Transcribe the listing that follows exactly, from its first line to its last.

Data excerpt:

#####

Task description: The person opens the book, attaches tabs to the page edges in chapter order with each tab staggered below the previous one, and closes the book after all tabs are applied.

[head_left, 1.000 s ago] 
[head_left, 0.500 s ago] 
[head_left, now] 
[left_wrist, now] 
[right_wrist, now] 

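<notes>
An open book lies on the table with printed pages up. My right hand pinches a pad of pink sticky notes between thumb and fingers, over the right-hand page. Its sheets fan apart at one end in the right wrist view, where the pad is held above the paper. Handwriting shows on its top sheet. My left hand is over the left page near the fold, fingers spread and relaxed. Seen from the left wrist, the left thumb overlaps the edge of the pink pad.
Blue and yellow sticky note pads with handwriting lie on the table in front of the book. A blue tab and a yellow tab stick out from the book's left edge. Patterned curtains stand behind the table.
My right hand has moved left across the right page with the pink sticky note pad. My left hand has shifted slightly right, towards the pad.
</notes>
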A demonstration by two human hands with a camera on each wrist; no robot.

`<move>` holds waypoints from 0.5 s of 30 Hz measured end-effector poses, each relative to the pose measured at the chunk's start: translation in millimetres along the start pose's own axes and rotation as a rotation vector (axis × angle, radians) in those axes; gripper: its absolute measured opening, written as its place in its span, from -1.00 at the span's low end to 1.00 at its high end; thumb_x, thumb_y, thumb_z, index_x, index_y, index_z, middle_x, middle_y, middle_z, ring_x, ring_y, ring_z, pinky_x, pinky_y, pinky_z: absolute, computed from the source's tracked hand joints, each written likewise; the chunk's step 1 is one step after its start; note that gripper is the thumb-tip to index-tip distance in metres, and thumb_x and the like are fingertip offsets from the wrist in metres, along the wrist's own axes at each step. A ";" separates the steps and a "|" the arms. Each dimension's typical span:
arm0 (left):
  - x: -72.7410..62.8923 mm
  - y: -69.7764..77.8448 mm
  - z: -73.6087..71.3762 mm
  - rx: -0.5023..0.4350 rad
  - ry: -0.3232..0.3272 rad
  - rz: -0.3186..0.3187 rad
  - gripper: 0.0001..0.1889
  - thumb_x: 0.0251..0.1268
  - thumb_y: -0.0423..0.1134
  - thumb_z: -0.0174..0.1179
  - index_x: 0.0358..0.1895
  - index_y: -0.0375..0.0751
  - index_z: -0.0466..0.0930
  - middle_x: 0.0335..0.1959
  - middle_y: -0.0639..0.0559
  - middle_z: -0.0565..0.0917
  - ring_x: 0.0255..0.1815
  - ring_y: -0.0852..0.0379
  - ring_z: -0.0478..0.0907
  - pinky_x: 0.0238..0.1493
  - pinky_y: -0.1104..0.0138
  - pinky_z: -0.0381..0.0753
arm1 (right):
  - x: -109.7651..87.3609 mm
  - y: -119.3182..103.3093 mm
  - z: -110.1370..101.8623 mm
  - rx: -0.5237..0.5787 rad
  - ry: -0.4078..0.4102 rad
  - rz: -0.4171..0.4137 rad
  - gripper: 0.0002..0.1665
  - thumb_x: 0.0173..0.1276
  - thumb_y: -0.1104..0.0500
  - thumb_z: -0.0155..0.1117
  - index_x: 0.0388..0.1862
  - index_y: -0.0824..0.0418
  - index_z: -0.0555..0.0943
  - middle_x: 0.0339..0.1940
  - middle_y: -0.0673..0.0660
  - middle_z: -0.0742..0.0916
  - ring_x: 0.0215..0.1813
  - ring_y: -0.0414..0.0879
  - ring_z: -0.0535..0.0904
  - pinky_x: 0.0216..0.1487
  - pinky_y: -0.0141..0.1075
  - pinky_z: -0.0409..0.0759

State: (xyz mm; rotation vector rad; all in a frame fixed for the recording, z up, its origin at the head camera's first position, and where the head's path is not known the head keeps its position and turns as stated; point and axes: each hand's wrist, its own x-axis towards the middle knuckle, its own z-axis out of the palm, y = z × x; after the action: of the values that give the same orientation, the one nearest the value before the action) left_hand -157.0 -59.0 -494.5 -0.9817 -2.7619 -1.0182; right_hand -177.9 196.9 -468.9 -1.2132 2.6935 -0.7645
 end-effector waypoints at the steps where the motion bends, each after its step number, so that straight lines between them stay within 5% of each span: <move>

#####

Solution to the problem:
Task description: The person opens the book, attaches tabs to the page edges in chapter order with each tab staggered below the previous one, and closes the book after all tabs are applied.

[head_left, 1.000 s ago] 
[head_left, 0.500 s ago] 
[head_left, now] 
[left_wrist, now] 
[right_wrist, now] 

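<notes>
An open book lies on the table with printed pages up. My right hand pinches a pad of pink sticky notes between thumb and fingers, over the right-hand page. Its sheets fan apart at one end in the right wrist view, where the pad is held above the paper. Handwriting shows on its top sheet. My left hand is over the left page near the fold, fingers spread and relaxed. Seen from the left wrist, the left thumb overlaps the edge of the pink pad.
Blue and yellow sticky note pads with handwriting lie on the table in front of the book. A blue tab and a yellow tab stick out from the book's left edge. Patterned curtains stand behind the table.
My right hand has moved left across the right page with the pink sticky note pad. My left hand has shifted slightly right, towards the pad.
</notes>
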A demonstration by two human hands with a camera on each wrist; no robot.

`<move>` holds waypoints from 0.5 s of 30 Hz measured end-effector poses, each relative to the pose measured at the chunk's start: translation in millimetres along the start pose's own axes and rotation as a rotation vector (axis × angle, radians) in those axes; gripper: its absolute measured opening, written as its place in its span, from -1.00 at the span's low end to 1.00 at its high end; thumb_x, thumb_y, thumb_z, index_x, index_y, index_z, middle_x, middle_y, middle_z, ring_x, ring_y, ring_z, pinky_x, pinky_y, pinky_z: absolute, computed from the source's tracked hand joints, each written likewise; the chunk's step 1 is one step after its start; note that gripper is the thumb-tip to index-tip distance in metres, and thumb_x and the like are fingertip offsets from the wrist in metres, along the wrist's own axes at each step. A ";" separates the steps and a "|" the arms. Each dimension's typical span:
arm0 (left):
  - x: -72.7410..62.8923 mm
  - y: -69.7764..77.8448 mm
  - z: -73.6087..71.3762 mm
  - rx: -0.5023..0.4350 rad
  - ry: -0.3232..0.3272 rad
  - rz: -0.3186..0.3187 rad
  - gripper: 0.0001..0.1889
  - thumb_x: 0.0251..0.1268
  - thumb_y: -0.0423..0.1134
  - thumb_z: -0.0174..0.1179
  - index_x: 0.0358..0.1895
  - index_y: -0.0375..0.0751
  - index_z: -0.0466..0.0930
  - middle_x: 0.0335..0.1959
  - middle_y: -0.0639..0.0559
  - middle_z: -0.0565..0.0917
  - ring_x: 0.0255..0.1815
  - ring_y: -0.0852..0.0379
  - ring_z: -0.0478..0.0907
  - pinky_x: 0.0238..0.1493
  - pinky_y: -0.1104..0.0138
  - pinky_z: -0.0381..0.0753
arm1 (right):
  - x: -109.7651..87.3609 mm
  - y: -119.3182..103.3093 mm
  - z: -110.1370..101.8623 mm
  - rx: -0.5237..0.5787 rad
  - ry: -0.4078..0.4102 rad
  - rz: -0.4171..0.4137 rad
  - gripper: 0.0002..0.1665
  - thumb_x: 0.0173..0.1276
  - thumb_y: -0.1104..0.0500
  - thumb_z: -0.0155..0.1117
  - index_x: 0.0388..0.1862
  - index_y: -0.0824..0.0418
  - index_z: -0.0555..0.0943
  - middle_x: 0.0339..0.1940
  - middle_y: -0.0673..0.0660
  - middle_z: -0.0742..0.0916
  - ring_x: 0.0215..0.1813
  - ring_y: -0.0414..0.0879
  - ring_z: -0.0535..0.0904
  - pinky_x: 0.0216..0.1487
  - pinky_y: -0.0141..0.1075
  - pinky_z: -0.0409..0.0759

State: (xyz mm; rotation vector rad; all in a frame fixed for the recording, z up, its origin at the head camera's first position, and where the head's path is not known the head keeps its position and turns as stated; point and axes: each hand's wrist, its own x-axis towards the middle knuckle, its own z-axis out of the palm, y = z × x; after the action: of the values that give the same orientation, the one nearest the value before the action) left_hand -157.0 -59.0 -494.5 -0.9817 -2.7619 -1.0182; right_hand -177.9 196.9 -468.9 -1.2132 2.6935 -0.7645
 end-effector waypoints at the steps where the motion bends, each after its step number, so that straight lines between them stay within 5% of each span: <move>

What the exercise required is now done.